Make way for one of the best live bands of this generation. Muse are well-known for their lavish shows and elaborate performances, but can they captivate the Ricoh Arena and live up to the hype? Put it this way: The show made headlines before it had even begun.
Fans began to worry the night before the event when the reports came in that the Ricoh Arena was on fire, and rightly so. The photographs that had surfaced on Twitter were very convincing, and the internet began to buzz with talk of an insurance scam. When it was announced that the arena was not on fire and that it was simply a lighting and pyrotechnics test for the Muse concert, everyone breathed a sigh of relief before then having half a thought about how safe they were going to be at a show with that much fire.

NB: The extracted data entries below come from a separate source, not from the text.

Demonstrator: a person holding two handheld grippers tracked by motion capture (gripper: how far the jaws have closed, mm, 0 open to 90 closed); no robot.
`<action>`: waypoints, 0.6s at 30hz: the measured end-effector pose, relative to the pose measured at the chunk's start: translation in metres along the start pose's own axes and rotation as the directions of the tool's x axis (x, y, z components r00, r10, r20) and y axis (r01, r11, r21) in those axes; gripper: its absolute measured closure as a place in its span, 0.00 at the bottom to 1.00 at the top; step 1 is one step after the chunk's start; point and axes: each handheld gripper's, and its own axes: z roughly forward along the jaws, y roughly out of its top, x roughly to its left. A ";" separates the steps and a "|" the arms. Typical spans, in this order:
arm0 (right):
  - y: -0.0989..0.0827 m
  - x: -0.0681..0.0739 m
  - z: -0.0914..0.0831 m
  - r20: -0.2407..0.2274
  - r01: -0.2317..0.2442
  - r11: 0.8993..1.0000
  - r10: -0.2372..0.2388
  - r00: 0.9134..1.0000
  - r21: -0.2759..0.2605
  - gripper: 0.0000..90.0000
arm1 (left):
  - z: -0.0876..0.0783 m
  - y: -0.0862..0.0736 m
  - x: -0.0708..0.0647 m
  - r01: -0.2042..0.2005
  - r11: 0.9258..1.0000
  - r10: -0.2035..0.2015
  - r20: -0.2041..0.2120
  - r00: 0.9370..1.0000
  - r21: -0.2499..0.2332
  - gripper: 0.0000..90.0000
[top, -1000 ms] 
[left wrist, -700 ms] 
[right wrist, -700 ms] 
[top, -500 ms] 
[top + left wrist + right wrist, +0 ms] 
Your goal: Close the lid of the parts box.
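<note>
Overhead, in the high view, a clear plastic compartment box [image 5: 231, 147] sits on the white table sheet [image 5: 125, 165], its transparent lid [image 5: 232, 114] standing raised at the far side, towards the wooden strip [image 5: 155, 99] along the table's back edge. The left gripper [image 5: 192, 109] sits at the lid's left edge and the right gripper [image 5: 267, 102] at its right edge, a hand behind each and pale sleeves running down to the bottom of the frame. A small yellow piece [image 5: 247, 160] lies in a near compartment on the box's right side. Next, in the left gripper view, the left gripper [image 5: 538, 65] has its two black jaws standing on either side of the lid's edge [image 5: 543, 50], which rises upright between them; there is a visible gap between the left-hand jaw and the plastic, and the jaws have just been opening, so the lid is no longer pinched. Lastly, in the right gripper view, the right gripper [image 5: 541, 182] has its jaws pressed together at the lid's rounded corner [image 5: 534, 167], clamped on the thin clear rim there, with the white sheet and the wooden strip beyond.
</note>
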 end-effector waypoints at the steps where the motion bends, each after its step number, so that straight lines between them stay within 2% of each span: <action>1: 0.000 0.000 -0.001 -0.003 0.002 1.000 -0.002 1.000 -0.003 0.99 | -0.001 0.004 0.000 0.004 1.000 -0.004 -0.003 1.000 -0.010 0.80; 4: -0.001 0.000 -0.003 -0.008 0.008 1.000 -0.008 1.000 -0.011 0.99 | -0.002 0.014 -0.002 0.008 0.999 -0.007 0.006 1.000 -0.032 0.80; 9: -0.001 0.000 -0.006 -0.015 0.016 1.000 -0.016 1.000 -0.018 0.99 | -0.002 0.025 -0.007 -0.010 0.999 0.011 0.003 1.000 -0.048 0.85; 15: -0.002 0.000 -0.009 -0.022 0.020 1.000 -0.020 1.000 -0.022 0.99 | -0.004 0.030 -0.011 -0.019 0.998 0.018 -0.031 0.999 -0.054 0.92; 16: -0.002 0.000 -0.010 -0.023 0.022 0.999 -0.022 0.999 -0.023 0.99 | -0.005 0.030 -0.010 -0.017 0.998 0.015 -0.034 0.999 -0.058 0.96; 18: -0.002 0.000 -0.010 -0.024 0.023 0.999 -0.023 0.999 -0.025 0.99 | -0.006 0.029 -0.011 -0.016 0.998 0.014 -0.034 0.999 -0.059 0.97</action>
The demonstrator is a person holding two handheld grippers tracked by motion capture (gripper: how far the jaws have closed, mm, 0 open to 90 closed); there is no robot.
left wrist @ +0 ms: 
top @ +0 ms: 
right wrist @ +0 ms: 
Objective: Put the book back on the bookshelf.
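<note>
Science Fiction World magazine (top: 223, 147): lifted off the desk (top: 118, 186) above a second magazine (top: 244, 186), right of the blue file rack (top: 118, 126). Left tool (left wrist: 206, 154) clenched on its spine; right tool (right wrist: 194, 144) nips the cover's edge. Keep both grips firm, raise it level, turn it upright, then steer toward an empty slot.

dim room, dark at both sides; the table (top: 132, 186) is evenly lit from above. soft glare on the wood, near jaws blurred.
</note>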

The stage was opened by the indie-pop charm of Bastille, playing their recent hits such as ‘Flaws’ and ‘Pompeii’, getting the crowd singing along and warmed up for the main support act, Dizzee Rascal. Given his summer-party anthems and constant requests for the crowd to “make some fucking noise”, it seems Dizzee might’ve confused this football stadium in Coventry for a sunny beach in Ibiza. Lucky for him, a lot of the crowd seemed to have made this mistake too, or at least decided to play along.
After this, it was time for the main event. Muse took to the stage, and started the show with a bang. Literally. A huge fireball erupted from a platform in the middle of the crowd, and probably left a few people slightly singed. The trio opened with the wall of sound that is ‘Supremacy’ from their latest album The 2nd Law before launching straight into the crowd-favourite ‘Supermassive Black Hole’, swiftly winning back any fans that were unfamiliar with the newer material.
Although it was rather heavily geared towards their two most recent albums, the 26 song set had something for every Muse fan. They played the hits such as ‘Knights of Cydonia’, ‘Time Is Running Out’ and ‘Plug In Baby’, as well as some older favourites including ‘Bliss’ and ‘Sunburn’. There were definitely some songs that I felt were missing from the set (namely ‘Hysteria’, ‘Butterflies and Hurricanes’ and ‘Thoughts of a Dying Athiest’), but with such an extensive back catalogue, you can’t please everyone. By ending the show on a beautiful rendition of ‘Starlight’, all was forgiven.
While the music was incredible, it was the overall spectacle of the event that stole the show. It had fire, confetti that looked like money, trapeze artists, a giant dubstep robot, animations of dancing politicians… And did I mention fire? The whole performance seemed to follow a vague storyline depicting the deaths of a wealthy businessman who suffers a heart attack and an overworked secretary who drinks petrol, with singer Matt Bellamy venturing underneath the stage to see them in their coffins towards the end of the show.
As they grow closer to their 20th year as a band, it’s clear to see how Muse have earned themselves the title of one of the best live acts in the world today. While their music is phenomenal in its own right, the live renditions accompanied by stunning visuals and theatrical performances give the songs new life. This is how these songs were born to be heard.